The total cost of the Louisiana Purchase was $15M in 1803 or $217 in inflated dollars. http://en.wikipedia....ouisiana_Purchase $11M was a lot, but not that much.

There are different ways of making comparisons to now:

$/(total US population)
$/(population of original 13 states)
etc.

It's not clear that the comparison is really meaningful.

As you point out, we're spending more now, and more per person now. I think his main point was that society as a whole is doing a whole lot more than Madison and Hamilton would have thought possible. The raw numbers and a simple comparison to 1800 doesn't mean that "government is too big".

I agree with (what I understand to be) your thesis.

I have learned to keep in mind the 4 words coming after "provide for the common defense" in the Declaration of Independence, and the single word that comes after the (late addition of) "under God" in the Pledge of Allegiance when those on the right cite the quoted phrases in their bombast about the way government "should be". Live by the "provide the common defense", then live by the "promote the general welfare". From the beginning of our national government, there has been a strong plank that it shouldn't be passive when it comes to advancing society as a whole. Unity matters. The general welfare matters, and what those terms mean evolve over time. Our system is not just one that lets people make money any way they can.

FWIW.

Cheers,
Scott.
New I dont think they had checks in mind when they wrote
promote the general welfare
thanx,
bill
Any opinions expressed by me are mine alone, posted from my home computer, on my own time as a free American and do not reflect the opinions of any person or company that I have had professional relations with in the past 55 years. meep
New Federalist 41
http://avalon.law.ya...century/fed41.asp

[...]

I will address one additional reflection only to those who contend that the power ought to have been restrained to external taxation by which they mean, taxes on articles imported from other countries. It cannot be doubted that this will always be a valuable source of revenue; that for a considerable time it must be a principal source; that at this moment it is an essential one. But we may form very mistaken ideas on this subject, if we do not call to mind in our calculations, that the extent of revenue drawn from foreign commerce must vary with the variations, both in the extent and the kind of imports; and that these variations do not correspond with the progress of population, which must be the general measure of the public wants. As long as agriculture continues the sole field of labor, the importation of manufactures must increase as the consumers multiply. As soon as domestic manufactures are begun by the hands not called for by agriculture, the imported manufactures will decrease as the numbers of people increase.

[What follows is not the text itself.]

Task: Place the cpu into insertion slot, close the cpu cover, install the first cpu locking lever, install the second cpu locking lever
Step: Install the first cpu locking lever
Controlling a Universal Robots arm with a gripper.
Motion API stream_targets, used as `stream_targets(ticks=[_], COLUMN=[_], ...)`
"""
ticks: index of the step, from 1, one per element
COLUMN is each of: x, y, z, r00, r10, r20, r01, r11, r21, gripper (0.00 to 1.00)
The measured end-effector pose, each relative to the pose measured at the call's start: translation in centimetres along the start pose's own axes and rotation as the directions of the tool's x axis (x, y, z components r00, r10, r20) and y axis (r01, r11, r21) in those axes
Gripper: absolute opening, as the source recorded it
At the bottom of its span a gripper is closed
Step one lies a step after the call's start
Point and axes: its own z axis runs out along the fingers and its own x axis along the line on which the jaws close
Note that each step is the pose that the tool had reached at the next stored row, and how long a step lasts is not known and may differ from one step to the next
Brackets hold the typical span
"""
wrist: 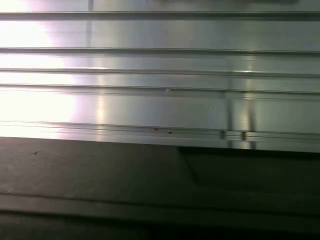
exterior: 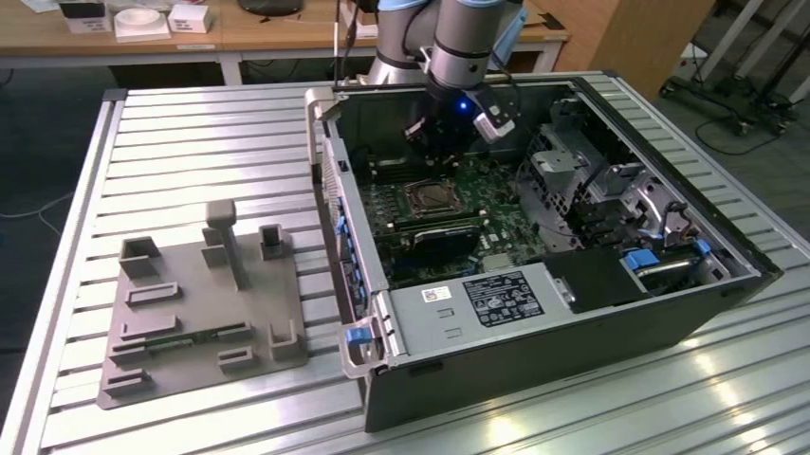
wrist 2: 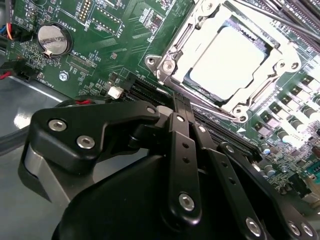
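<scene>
Glare washes the cpu (wrist 2: 231,61) to a pale square in the second wrist view, but it's there, lying flat in the insertion slot (exterior: 431,199) with the silver cpu cover (wrist 2: 180,50) framing it all round. Whether that frame is latched down is lost in the shine. Black linkage of the hand (wrist 2: 181,115) crowds the foreground and hides a stretch of the green motherboard (wrist 2: 125,30) beside the socket. Apart or together? I cannot tell. A coin battery (wrist 2: 54,40) gleams well apart from the socket.

Over to the exterior view: the arm (exterior: 462,38) reaches down into the open computer case (exterior: 544,341), and the hand hangs above the board with the socket near its six o'clock. The power-supply box (exterior: 504,299) lies at five o'clock of the socket, and a grey fixture plate (exterior: 190,313) rests on the counter (exterior: 190,142) at nine o'clock of the case.

In the first wrist view, ribbed counter metal glares bright, and a dark blurred band cuts across it that I can't identify.
</scene>
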Motion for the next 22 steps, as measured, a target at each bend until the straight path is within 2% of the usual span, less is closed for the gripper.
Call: stream_targets(ticks=[22], x=[-0.17], y=[0.03], z=[0.33], r00=[1.0], r10=[0.0], r20=[0.0001], r01=[0.0], r11=[1.0], r21=[0.0001], gripper=[0.11])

In a more remote stage, the imports may consist in a considerable part of raw materials, which will be wrought into articles for exportation, and will, therefore, require rather the encouragement of bounties, than to be loaded with discouraging duties. A system of government, meant for duration, ought to contemplate these revolutions, and be able to accommodate itself to them. Some, who have not denied the necessity of the power of taxation, have grounded a very fierce attack against the Constitution, on the language in which it is defined. It has been urged and echoed, that the power "to lay and collect taxes, duties, imposts, and excises, to pay the debts, and provide for the common defense and general welfare of the United States,'' amounts to an unlimited commission to exercise every power which may be alleged to be necessary for the common defense or general welfare. No stronger proof could be given of the distress under which these writers labor for objections, than their stooping to such a misconstruction. Had no other enumeration or definition of the powers of the Congress been found in the Constitution, than the general expressions just cited, the authors of the objection might have had some color for it; though it would have been difficult to find a reason for so awkward a form of describing an authority to legislate in all possible cases. A power to destroy the freedom of the press, the trial by jury, or even to regulate the course of descents, or the forms of conveyances, must be very singularly expressed by the terms "to raise money for the general welfare.

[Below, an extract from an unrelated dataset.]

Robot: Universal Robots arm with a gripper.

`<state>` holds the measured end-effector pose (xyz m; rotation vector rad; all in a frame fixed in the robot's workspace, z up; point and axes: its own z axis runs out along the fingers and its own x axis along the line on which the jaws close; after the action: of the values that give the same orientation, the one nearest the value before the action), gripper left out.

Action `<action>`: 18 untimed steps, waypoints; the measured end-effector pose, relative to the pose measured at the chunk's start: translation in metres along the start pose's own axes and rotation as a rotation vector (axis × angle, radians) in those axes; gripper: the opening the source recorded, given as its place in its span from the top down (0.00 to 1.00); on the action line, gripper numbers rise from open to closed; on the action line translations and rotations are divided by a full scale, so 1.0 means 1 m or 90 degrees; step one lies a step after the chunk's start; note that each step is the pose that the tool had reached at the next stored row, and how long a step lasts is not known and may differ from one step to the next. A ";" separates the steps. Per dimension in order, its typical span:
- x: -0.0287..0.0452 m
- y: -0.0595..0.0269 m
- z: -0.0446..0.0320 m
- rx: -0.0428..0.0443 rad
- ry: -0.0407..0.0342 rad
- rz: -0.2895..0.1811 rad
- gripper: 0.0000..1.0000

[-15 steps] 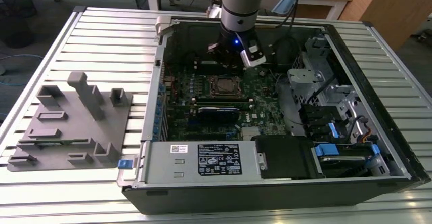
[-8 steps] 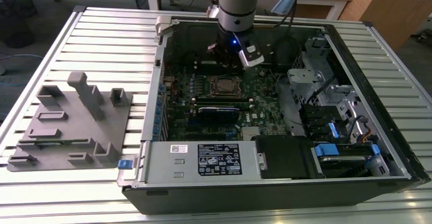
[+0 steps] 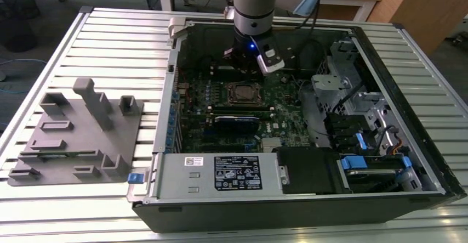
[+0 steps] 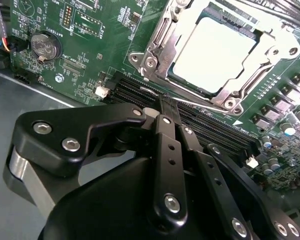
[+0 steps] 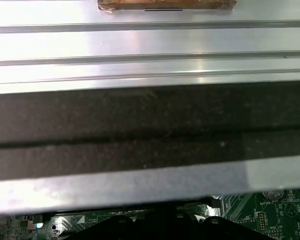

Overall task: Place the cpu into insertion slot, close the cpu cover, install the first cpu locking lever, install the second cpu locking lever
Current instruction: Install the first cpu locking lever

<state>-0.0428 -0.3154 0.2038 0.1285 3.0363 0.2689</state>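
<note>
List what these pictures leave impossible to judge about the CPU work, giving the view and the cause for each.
- Exterior view: whether the cpu sits flat; too small.
- Second wrist view: the cpu cover is cut off by the picture's edge, so its full seating is unclear.
- Second wrist view: what the gripper fingertips touch; its own body hides it.

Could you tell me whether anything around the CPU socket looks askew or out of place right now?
Nothing stands out. In the second wrist view the cpu lies flat and square in the insertion slot, with the cpu cover down around it. The gripper, fingers together, hovers at the black memory slots beside the socket.
</note>
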 end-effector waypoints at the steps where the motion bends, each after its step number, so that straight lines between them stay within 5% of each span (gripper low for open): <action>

''But what color can the objection have, when a specification of the objects alluded to by these general terms immediately follows, and is not even separated by a longer pause than a semicolon? If the different parts of the same instrument ought to be so expounded, as to give meaning to every part which will bear it, shall one part of the same sentence be excluded altogether from a share in the meaning; and shall the more doubtful and indefinite terms be retained in their full extent, and the clear and precise expressions be denied any signification whatsoever? For what purpose could the enumeration of particular powers be inserted, if these and all others were meant to be included in the preceding general power? Nothing is more natural nor common than first to use a general phrase, and then to explain and qualify it by a recital of particulars.

But the idea of an enumeration of particulars which neither explain nor qualify the general meaning, and can have no other effect than to confound and mislead, is an absurdity, which, as we are reduced to the dilemma of charging either on the authors of the objection or on the authors of the Constitution, we must take the liberty of supposing, had not its origin with the latter. The objection here is the more extraordinary, as it appears that the language used by the convention is a copy from the articles of Confederation. The objects of the Union among the States, as described in article third, are "their common defense, security of their liberties, and mutual and general welfare. '' The terms of article eighth are still more identical: "All charges of war and all other expenses that shall be incurred for the common defense or general welfare, and allowed by the United States in Congress, shall be defrayed out of a common treasury,'' etc. A similar language again occurs in article ninth. Construe either of these articles by the rules which would justify the construction put on the new Constitution, and they vest in the existing Congress a power to legislate in all cases whatsoever.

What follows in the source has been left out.